Hub Python Library documentation

Upload files to the Hub

You are viewing v0.14.1 version. A newer version v0.26.2 is available.
Hugging Face's logo
Join the Hugging Face community

and get access to the augmented documentation experience

to get started

Upload files to the Hub

Sharing your files and work is an important aspect of the Hub. The huggingface_hub offers several options for uploading your files to the Hub. You can use these functions independently or integrate them into your library, making it more convenient for your users to interact with the Hub. This guide will show you how to push files:

  • without using Git.
  • that are very large with Git LFS.
  • with the commit context manager.
  • with the push_to_hub() function.

Whenever you want to upload files to the Hub, you need to log in to your Hugging Face account:

  • Log in to your Hugging Face account with the following command:

    huggingface-cli login
    # or using an environment variable
    huggingface-cli login --token $HUGGINGFACE_TOKEN
  • Alternatively, you can programmatically login using login() in a notebook or a script:

    >>> from huggingface_hub import login
    >>> login()

    If ran in a Jupyter or Colaboratory notebook, login() will launch a widget from which you can enter your Hugging Face access token. Otherwise, a message will be prompted in the terminal.

    It is also possible to login programmatically without the widget by directly passing the token to login(). If you do so, be careful when sharing your notebook. It is best practice to load the token from a secure vault instead of saving it in plain in your Colaboratory notebook.

Push files without Git

If you don’t have Git installed on your system, use create_commit() to push your files to the Hub. create_commit() uses the HTTP protocol to upload files to the Hub.

However, create_commit() is a low-level API for working at a commit level. The upload_file() and upload_folder() functions are higher-level APIs that use create_commit() under the hood and are generally more convenient. We recommend trying these functions first if you don’t need to work at a lower level.

Upload a file

Once you’ve created a repository with create_repo(), you can upload a file to your repository using upload_file().

Specify the path of the file to upload, where you want to upload the file to in the repository, and the name of the repository you want to add the file to. Depending on your repository type, you can optionally set the repository type as a dataset, model, or space.
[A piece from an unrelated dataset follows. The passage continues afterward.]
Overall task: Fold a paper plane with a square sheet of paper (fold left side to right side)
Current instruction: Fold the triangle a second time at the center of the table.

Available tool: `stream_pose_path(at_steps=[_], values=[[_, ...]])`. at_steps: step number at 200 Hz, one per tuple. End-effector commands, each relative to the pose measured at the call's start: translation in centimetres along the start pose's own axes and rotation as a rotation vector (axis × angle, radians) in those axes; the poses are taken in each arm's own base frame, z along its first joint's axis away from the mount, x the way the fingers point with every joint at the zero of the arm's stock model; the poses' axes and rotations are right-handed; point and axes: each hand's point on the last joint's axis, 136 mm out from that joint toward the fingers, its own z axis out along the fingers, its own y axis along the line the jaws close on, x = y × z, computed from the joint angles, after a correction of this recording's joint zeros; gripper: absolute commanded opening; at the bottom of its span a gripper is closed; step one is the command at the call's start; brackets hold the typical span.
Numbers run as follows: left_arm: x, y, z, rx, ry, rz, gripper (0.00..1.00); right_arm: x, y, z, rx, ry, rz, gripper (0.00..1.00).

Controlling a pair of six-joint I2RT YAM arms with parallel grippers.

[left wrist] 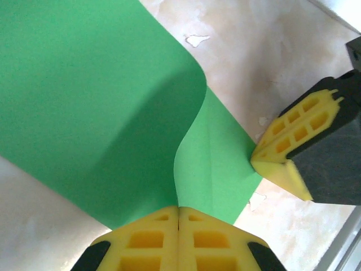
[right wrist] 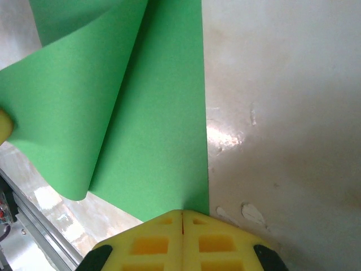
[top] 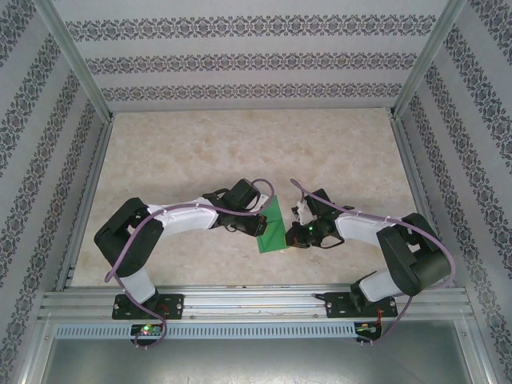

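My left claw is clamped on the square sheet of paper, the green edge running straight into the seam between its yellow fingers. The sheet lies on the near middle of the marbled tabletop, one flap curling up and over the flat half. My right claw is closed too, its tips meeting the sheet's edge; I cannot tell whether it pinches or merely presses.

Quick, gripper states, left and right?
Left gripper: closed, pinching the green paper sheet.
Right gripper: closed, tips at the sheet's edge; grip unclear.
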Motion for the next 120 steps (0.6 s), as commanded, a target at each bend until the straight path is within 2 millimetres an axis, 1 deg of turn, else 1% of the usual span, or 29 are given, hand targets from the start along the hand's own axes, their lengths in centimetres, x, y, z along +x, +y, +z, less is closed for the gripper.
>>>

>>> from huggingface_hub import HfApi
>>> api = HfApi()
>>> api.upload_file(
...     path_or_fileobj="/path/to/local/folder/README.md",
...     path_in_repo="README.md",
...     repo_id="username/test-dataset",
...     repo_type="dataset",
... )

Upload a folder

Use the upload_folder() function to upload a local folder to an existing repository. Specify the path of the local folder to upload, where you want to upload the folder to in the repository, and the name of the repository you want to add the folder to. Depending on your repository type, you can optionally set the repository type as a dataset, model, or space.

>>> from huggingface_hub import HfApi
>>> api = HfApi()

# Upload all the content from the local folder to your remote Space.
# By default, files are uploaded at the root of the repo
>>> api.upload_folder(
...     folder_path="/path/to/local/space",
...     repo_id="username/my-cool-space",
...     repo_type="space",
... )

Use the allow_patterns and ignore_patterns arguments to specify which files to upload. These parameters accept either a single pattern or a list of patterns. Patterns are Standard Wildcards (globbing patterns) as documented here. If both allow_patterns and ignore_patterns are provided, both constraints apply. By default, all files from the folder are uploaded.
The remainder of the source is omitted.